**THE TASK:** Would you print the lines below exactly, beginning at the line that has "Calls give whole" and stopping after the line that has "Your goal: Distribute"? Only those lines, and no pictures.

▽

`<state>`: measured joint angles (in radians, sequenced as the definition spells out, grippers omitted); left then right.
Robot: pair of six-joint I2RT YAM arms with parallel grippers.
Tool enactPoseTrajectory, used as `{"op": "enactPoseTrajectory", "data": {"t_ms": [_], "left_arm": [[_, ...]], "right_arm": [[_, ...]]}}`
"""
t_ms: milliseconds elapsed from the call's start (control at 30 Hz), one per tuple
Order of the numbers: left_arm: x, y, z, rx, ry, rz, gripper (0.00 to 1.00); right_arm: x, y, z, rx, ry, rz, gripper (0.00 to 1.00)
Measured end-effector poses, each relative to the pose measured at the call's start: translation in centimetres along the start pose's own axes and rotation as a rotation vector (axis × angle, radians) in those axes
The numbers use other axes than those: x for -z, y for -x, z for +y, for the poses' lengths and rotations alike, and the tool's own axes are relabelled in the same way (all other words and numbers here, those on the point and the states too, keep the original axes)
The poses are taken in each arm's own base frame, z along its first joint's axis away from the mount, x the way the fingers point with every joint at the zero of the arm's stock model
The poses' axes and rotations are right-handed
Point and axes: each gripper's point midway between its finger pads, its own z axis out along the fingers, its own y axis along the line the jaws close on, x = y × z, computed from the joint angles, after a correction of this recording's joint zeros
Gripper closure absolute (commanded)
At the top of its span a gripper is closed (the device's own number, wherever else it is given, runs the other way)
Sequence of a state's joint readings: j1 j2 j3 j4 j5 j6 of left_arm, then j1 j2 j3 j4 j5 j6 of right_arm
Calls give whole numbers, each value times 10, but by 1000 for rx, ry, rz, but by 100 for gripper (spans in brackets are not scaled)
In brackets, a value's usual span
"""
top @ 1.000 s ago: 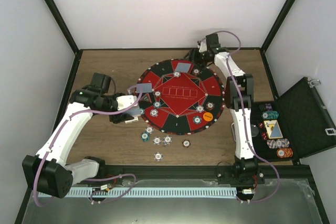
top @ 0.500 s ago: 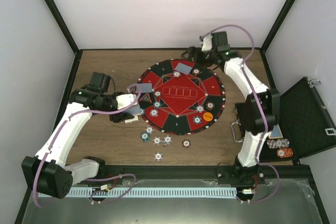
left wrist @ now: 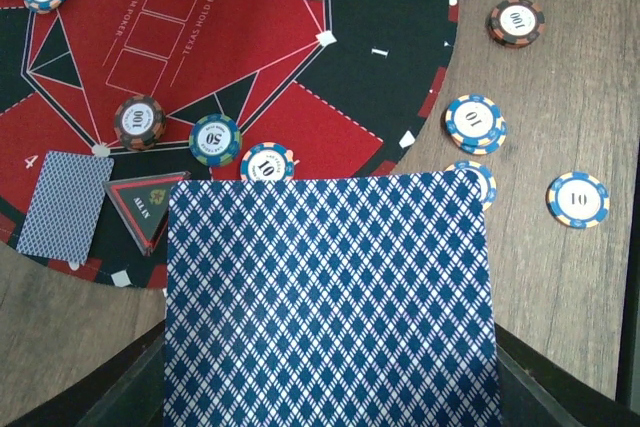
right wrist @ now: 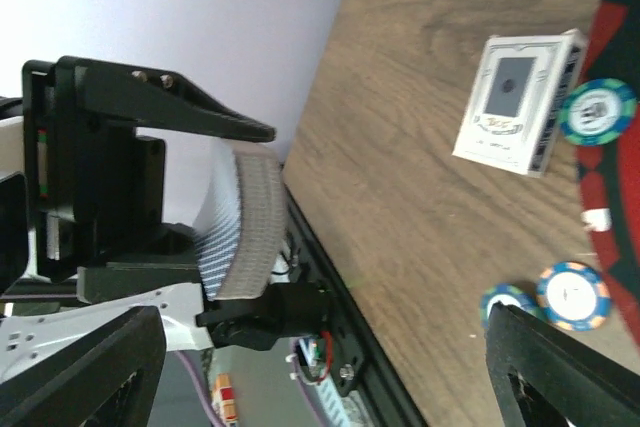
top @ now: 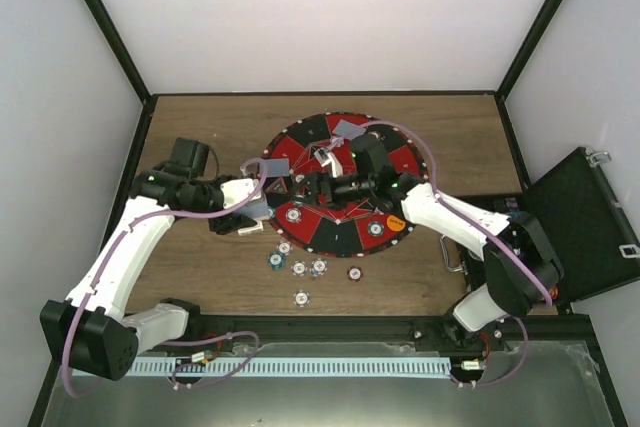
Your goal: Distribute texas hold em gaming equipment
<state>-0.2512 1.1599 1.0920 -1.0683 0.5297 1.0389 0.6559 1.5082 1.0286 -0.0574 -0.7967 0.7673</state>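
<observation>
Swinging in from the mat's (top: 332, 244) far rim, the right gripper (top: 308, 187) now hangs over the mat's middle, pointed at the deck of cards (left wrist: 330, 297); the left arm has not shifted. That deck sits just off the mat's left edge. It is pinched flat by the left gripper (top: 250, 217), whose jaws are nearly closed on it, with the patterned backs facing its own camera. Held out like that, I judge, the deck offers its top card for the other arm to peel off. The right gripper's jaws stand wide with nothing between them. From above it is hard to tell whether its tips have reached the deck, though its own view shows the deck's edge some way ahead. Two dealt cards (top: 275, 167) lie at seats on the mat's left and far sides. Poker chips (top: 300, 268) lie loose on the worktop (top: 200, 127) by the mat's near rim. A black case (top: 585, 217) lies open at the worktop's right edge.
</observation>
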Motion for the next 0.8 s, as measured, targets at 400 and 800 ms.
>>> {"op": "enactPoseTrajectory", "data": {"t_ms": [400,800], "left_arm": [[3,2,-2,1,5,-11,96],[4,2,-2,0,5,-11,96]], "right_arm": [[-58,-21,31,-3,110,104,15],[-97,-17,35,-26,170,160,24]]}}
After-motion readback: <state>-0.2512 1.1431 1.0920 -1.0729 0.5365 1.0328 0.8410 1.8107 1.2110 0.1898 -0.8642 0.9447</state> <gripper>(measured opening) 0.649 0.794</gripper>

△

**RESULT OF THE EXERCISE:**
Calls give whole numbers, each value times 10, but by 1000 for rx, ry, rz, but by 100 for gripper (spans in brackets are not scaled)
In brackets, a value's usual span
"""
top @ 1.000 s ago: 
top @ 0.500 s ago: 
left wrist @ now: 
right wrist @ now: 
top @ now: 
Your goal: Distribute texas hold em gaming equipment

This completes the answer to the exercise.